Они поднялись на ступеньки, и в рассеянном свете, проникавшем сквозь
стеклянную дверь, увидел яснее Андрей лицо Глеба. И удивился: оно опять
изменилось, было бледно, но едва лишь бледнее обычного.
- Ничего... - со слабым недоумением протянул он, - совсем ничего...
- Видишь, - даже улыбнулся Глеб, - это для Анны, чтобы ее не
встревожить. Все свои силы собрал.
Андрей, вздохнув, пожал ему руку.
В коридоре, перед тем, как войти в половину Ставровых, Глеб вдруг
остановил Андрея и как-то по-детски сказал:
- Ах, Андрей, если бы можно было так: попросить, и чтобы другой
исполнил наверное...
- Ты хочешь меня попросить? -Да-
- Исполню все, что захочешь.
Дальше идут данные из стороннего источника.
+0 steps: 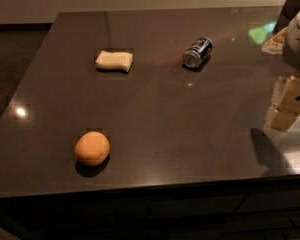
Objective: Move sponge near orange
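Note:
The pale yellow sponge [114, 60] lies flat on the dark table, toward the far left. The orange [92, 148] sits near the table's front edge at the left, well in front of the sponge. My gripper [288, 105] hangs at the right edge of the view, above the table's right side, far from both the sponge and the orange. Its cream blocky fingers [295, 95] hold nothing that I can see.
A blue-and-silver soda can [197, 52] lies on its side at the far middle of the table [190, 134]. A crumpled bag [275, 40] sits at the far right corner. The table's front edge runs along the bottom, and the floor shows at the left.

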Robot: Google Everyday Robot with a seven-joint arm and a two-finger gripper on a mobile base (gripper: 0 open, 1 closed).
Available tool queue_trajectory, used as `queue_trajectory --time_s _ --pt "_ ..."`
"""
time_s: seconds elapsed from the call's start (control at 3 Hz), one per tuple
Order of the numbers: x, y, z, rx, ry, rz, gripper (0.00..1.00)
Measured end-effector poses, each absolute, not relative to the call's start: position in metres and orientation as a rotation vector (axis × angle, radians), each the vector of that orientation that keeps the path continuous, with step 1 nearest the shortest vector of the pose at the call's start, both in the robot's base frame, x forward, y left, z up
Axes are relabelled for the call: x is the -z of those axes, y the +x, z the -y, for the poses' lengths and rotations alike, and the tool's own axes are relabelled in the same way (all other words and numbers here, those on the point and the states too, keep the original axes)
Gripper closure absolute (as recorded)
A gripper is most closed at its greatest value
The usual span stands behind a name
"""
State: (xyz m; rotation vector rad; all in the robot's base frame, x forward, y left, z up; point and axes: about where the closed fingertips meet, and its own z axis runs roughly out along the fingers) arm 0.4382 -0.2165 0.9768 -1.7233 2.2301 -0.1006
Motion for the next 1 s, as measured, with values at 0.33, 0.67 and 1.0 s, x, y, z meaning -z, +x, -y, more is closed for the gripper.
queue_trajectory --time_s 0.33,0.67,1.0 --pt "-0.977 0.438 0.216 0.101 -1.723 -2.230 0.00" --pt "-0.979 0.443 0.217 0.095 -1.759 -2.214 0.00" --pt "-0.980 0.463 0.206 0.071 -1.780 -2.184 0.00"
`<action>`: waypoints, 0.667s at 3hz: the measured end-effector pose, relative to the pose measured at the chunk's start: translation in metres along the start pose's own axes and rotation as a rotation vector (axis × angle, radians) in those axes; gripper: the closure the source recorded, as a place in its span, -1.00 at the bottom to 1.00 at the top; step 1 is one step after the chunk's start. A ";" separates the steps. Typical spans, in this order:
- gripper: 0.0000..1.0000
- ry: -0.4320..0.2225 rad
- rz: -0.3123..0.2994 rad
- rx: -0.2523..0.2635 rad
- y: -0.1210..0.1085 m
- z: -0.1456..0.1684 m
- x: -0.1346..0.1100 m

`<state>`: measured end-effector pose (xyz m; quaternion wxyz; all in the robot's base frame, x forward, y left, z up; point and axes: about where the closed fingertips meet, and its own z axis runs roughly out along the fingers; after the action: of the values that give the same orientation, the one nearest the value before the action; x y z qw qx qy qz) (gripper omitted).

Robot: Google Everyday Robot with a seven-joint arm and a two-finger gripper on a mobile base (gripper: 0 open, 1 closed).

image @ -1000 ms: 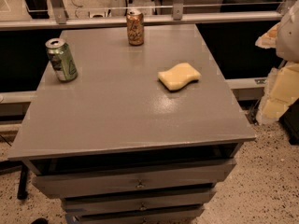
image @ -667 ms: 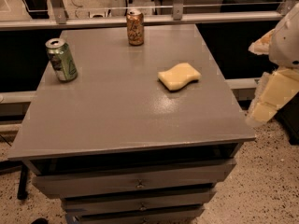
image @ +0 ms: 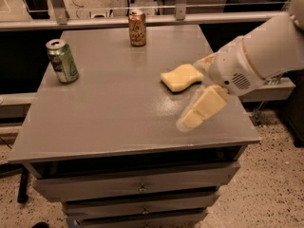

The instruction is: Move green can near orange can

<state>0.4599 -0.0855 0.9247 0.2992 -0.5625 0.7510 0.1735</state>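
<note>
A grey tabletop (image: 109, 122) on a drawer cabinet stands on speckled floor before a metal rail. The green can (image: 61, 61) stands upright near the left edge, toward the far-left corner, and the orange can (image: 137, 27) stands upright at the middle of the far edge, well apart from it. The gripper (image: 195, 91) hangs over the right side just beside a yellow sponge (image: 180, 77), its fingers (image: 204, 108) spread and empty, far across the top from the green can.
</note>
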 end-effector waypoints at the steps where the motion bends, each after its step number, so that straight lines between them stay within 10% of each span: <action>1: -1.00 -0.199 0.015 -0.058 0.008 0.051 -0.065; 2: -1.00 -0.243 0.021 -0.042 0.005 0.054 -0.081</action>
<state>0.4837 0.0086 0.9351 0.3742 -0.5355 0.7114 0.2591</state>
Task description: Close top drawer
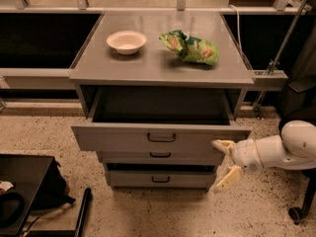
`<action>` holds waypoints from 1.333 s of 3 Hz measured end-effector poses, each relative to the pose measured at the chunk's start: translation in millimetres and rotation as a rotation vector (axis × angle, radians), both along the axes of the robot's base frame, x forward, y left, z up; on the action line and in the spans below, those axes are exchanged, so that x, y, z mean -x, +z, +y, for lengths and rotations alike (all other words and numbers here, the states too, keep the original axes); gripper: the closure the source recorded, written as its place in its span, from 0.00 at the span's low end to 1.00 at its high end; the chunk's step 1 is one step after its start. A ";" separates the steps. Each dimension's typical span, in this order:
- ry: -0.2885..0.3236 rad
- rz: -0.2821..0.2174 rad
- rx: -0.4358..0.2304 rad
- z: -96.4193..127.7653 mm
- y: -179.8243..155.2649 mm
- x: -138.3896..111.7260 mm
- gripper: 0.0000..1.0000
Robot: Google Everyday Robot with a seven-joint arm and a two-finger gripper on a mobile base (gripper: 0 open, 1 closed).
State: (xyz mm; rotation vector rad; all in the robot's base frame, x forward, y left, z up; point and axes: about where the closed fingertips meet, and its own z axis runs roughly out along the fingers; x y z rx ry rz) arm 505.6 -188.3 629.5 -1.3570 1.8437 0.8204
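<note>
The top drawer [161, 138] is a grey metal drawer with a dark loop handle [161, 138], pulled partly out of the cabinet with its dark interior [160, 105] showing. My gripper [224, 162] comes in from the right on a white arm [281, 150]. Its cream fingers [222, 145] are spread apart, the upper one against the right end of the drawer front, the lower one beside the lower drawers.
Two shorter drawers [160, 178] sit below. On the cabinet top [98, 68] stand a white bowl [126, 41] and a green snack bag [190, 47]. A black bag [29, 191] lies on the floor at lower left. A chair wheel [296, 214] is at lower right.
</note>
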 end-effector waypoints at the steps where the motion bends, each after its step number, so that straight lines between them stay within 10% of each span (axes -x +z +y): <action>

Скажи, что надо сделать.
- Вот то-то и жалко, что нельзя обещать.
- Отчего?
- Отчего?.. Я не знаю. Если бы это было возможно, я попросил бы тебя...
чтобы ты поверил в Христа... Так, как я верю... - Он схватил Андрея за руки,
чтобы тот дал закончить, чтобы тот не перебил его. - Ах, Андрей! Это было бы
так бесконечно прекрасно!
- Почему ты так говоришь?
- Потому что... потому что, Андрей, нужно, чтобы прекрасные люди верили
только в прекрасного Бога...
- А Анна?.. - смущенно спросил Андрей.
- Анна верит уже. Может быть, не словами, но душою она со Христом.
- А-ах!
Андрей глубоко вздохнул.
- Ты чего?
- Не знаю... Так...
- Просто так? Андрей улыбнулся:
- Кажется, просто так.
С этой фразой вспомнилось нечто весьма давнее.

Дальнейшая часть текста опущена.